There are a couple of ways of doing this.
1) Brute force. Changing notation, write $e_1 = i, e_2 = j, e_3 = k$. Then the rules above become $e_i e_j = - e_j e_i$ for $i\not = j$ and $e_i^2 = -1$. We want to show that $(e_i e_j)e_k = e_i(e_j e_k)$, and we can at least assume without loss of generality that $i\leq j \leq k$. Some further symmetry will reduce the number of cases you have to check, but it still requires some explicit computation.
2) Introducing the Levi-Civita symbol $\epsilon_{ijk}$ and Kronecker delta $\delta_{ij}$, we can rewrite the defining rules for multipication in $Q$ as
\begin{align*}
e_i e_j = \epsilon_{ijk} e_k - \delta_{ij}
\end{align*}
(with implicit summation over $k$). Now just write out $e_i (e_j e_k)$ and $(e_i e_j) e_k$, churn through the calculus, and show that they agree. (Proving associativity for products involving the identity $1$ or the central element $-1$ is trivial.) The trick is noting that
\begin{align*}
\delta_{ij} e_j &= e_i &
\epsilon_{ijk} &= -\epsilon_{jik} &
\epsilon_{ijk}\epsilon_{pqr} &= \delta_{jq}\delta_{kr} - \delta_{jr}\delta_{kq}
\end{align*}
(with implicit summation throughout), which allows us to reduce such expressions formally.
This method is probably overkill, but you'll do this sort of thing countless times if you take a quantum mechanics class (or have done it countless times if you have taken a quantum mechanics class), so you might as well do it now.
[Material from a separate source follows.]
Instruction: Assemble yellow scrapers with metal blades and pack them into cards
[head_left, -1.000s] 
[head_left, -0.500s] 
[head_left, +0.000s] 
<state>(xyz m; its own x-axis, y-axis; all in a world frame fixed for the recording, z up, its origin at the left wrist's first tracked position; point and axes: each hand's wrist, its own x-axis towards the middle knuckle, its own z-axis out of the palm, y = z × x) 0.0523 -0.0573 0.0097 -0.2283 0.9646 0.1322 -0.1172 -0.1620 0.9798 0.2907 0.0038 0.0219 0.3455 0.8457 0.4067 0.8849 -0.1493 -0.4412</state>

3) So, where does this group actually come from? There's a quaternion algebra $\mathbb{H}$ defined as algebra (over $\mathbb{R}$ with basis $1, e_1, e_2, e_3$ satisfying the same relation as for $Q$. (It's clear that $Q$ is associative iff $\mathbb{H}$ is, which would be more useful to us if we knew that $\mathbb{H}$ is associative.) The action of $\mathbb{H}$ on itself induces an embedding $\rho:Q \to SU(2)$. Unwinding this map gives an embedding
\begin{align*}
1 &\to \begin{pmatrix}1 & 0 \\ 0 & 1\end{pmatrix} &
e_1 & \to \begin{pmatrix} i & 0 \\ 0 & -i\end{pmatrix} &
e_2 & \to \begin{pmatrix} 0 & 1 \\ -1 & 0 \end{pmatrix} &
e_3 & \to \begin{pmatrix} 0 & i \\ i & 0 \end{pmatrix}
\end{align*}
with $\rho(-x) = -\rho(x)$ for all $x$. (See also the Pauli matrices, which is just the same computation on the physics side of things.) The point is that associativity is clear, since $SU(2)$ is a group. I'm not going to slog through the computation here, but there's a similar faithful representation $Q \to SL_2(\mathbb{F}_3)$.
In this particular case, I don't think you can get away from doing some sort of computation, but it's good to know that this group $Q$ comes from somewhere.
Best Answer
Here are two ways to tell people about the quaternion group:
$\{\,1,i,j,k,-1,-i,-j,-k\,\}$ with $ij=k$, $jk=i$, $ki=j$, $ji=-k$, $kj=-i$, $ik=-j$, $i^2=j^2=k^2=-1$.
$\{\,1,a,a^2,a^3,b,ab,a^2b,a^3b\,\}$ with $a^4=1$, $b^2=a^2$, $ba=a^3b$.
You can see they describe the same group by, for example, using the relations in the first description to show that the elements can also be given as $\{\,1,i,i^2,i^3,j,ij,i^2j,i^3j\,\}$ with $i^4=1$, $j^2=i^2$, and $ji=i^3j$.
Now your challenge is to do the same thing with a way of listing the elements as 2-by-2 matrices.
As for the question of why use this matrix and not that matrix, my advice is to try both ways and see what happens (and feel free to report back here on your findings).